▶ **Task directions**:
A word-for-word repetition of all the entries is needed.

▶ **Given information**:
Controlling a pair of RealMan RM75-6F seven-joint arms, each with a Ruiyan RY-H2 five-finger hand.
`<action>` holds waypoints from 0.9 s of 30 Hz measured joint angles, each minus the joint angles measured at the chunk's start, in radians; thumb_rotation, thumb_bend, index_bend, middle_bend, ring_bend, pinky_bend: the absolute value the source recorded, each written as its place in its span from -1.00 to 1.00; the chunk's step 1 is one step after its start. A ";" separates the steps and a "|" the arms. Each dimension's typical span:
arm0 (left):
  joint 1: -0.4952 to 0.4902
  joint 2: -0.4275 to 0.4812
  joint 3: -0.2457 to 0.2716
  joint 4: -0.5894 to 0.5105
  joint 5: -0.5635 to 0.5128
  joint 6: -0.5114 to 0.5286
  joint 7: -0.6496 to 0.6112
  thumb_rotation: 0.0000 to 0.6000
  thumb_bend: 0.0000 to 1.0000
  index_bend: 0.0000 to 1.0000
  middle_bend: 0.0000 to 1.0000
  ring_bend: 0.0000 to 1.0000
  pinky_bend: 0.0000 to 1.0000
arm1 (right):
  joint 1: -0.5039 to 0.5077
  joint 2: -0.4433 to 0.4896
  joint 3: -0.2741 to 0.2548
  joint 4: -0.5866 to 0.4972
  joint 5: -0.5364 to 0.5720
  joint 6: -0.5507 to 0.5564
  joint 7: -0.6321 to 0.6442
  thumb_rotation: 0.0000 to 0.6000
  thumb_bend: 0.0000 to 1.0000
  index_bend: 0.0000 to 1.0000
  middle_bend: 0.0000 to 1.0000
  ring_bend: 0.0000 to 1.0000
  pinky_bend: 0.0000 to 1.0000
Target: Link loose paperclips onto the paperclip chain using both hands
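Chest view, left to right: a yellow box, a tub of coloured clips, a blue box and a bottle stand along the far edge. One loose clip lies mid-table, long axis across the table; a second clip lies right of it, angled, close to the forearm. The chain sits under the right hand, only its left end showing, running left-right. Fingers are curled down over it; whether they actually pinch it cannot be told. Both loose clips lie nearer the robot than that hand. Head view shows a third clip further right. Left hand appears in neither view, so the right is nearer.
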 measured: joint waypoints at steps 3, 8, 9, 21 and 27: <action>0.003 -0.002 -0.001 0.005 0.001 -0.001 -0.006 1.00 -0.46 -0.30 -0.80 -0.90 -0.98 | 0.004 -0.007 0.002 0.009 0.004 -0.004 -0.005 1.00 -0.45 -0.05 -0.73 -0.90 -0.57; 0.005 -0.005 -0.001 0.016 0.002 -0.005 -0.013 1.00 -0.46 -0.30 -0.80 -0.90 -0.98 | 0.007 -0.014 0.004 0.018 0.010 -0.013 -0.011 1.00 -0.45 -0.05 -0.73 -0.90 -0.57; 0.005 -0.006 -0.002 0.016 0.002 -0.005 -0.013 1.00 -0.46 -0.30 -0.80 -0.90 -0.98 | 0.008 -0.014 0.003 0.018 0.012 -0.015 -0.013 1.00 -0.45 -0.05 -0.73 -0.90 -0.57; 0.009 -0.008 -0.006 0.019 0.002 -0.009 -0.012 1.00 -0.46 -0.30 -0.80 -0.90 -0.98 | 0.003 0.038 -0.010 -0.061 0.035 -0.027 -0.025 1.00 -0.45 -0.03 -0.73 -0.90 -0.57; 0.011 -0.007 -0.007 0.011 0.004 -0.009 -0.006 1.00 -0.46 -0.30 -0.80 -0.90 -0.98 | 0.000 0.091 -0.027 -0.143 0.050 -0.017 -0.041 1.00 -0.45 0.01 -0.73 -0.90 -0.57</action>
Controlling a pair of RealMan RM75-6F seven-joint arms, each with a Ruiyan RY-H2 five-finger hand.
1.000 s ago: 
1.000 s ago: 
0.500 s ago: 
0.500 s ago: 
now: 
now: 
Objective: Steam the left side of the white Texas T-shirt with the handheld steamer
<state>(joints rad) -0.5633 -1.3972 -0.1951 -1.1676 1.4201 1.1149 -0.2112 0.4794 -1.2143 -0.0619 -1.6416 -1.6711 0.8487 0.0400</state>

▶ **Completed exercise**:
Controlling a pair of RealMan RM75-6F seven-joint arms, each with a Ruiyan RY-H2 five-finger hand.
`<action>` holds waypoints from 0.9 s of 30 Hz measured joint angles, each minus the joint angles measured at the chunk's start, in radians; thumb_rotation, thumb_bend, index_bend, middle_bend, ring_bend, pinky_bend: the absolute value the source recorded, each written as its place in its span from -1.00 to 1.00; the chunk's step 1 is one step after its start. A ";" separates the steps and a "|" the arms. Each dimension's typical span:
arm0 (left):
  joint 1: -0.4952 to 0.4902
  joint 2: -0.4275 to 0.4812
  joint 3: -0.2457 to 0.2716
  joint 4: -0.5894 to 0.5105
  joint 5: -0.5635 to 0.5128
  joint 6: -0.5114 to 0.5286
  joint 7: -0.6496 to 0.6112
  thumb_rotation: 0.0000 to 0.6000
  thumb_bend: 0.0000 to 1.0000
  index_bend: 0.0000 to 1.0000
  middle_bend: 0.0000 to 1.0000
  ring_bend: 0.0000 to 1.0000
  pinky_bend: 0.0000 to 1.0000
arm1 (right):
  joint 1: -0.5039 to 0.5077
  joint 2: -0.4433 to 0.4896
  joint 3: -0.2741 to 0.2548
  joint 4: -0.5866 to 0.4972
  joint 5: -0.5364 to 0.5720
  joint 6: -0.5507 to 0.5564
  joint 7: -0.6321 to 0.6442
  thumb_rotation: 0.0000 to 0.6000
  thumb_bend: 0.0000 to 1.0000
  index_bend: 0.0000 to 1.0000
  middle_bend: 0.0000 to 1.0000
  ring_bend: 0.0000 to 1.0000
  pinky_bend: 0.0000 to 1.0000
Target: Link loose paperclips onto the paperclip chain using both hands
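Chest view, left to right: a yellow box, a tub of coloured clips, a blue box and a bottle stand along the far edge. One loose clip lies mid-table, long axis across the table; a second clip lies right of it, angled, close to the forearm. The chain sits under the right hand, only its left end showing, running left-right. Fingers are curled down over it; whether they actually pinch it cannot be told. Both loose clips lie nearer the robot than that hand. Head view shows a third clip further right. Left hand appears in neither view, so the right is nearer.
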 measured: joint waypoints at steps 3, 8, 9, 21 and 27: <action>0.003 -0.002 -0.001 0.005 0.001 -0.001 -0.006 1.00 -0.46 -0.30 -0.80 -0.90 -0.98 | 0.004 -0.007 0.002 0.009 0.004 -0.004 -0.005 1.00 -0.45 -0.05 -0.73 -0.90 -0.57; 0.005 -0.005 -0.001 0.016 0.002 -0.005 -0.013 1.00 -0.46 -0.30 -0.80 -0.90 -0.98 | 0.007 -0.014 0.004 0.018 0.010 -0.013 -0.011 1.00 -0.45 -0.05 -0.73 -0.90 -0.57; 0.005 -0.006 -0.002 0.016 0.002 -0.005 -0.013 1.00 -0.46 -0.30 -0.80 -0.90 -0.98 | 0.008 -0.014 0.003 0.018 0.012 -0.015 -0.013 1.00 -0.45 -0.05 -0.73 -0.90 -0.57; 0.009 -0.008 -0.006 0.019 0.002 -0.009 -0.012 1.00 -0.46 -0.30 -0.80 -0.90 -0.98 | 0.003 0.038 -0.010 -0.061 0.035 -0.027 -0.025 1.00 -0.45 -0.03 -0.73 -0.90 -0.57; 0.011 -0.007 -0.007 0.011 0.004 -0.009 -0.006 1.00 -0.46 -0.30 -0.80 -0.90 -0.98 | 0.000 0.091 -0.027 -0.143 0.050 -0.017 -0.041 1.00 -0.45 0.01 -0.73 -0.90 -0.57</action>
Controlling a pair of RealMan RM75-6F seven-joint arms, each with a Ruiyan RY-H2 five-finger hand.
1.000 s ago: 
1.000 s ago: 
0.500 s ago: 
0.500 s ago: 
now: 
now: 
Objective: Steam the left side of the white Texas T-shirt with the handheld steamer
<state>(joints rad) -0.5633 -1.3972 -0.1951 -1.1676 1.4201 1.1149 -0.2112 0.4794 -1.2143 -0.0619 -1.6416 -1.6711 0.8487 0.0400</state>

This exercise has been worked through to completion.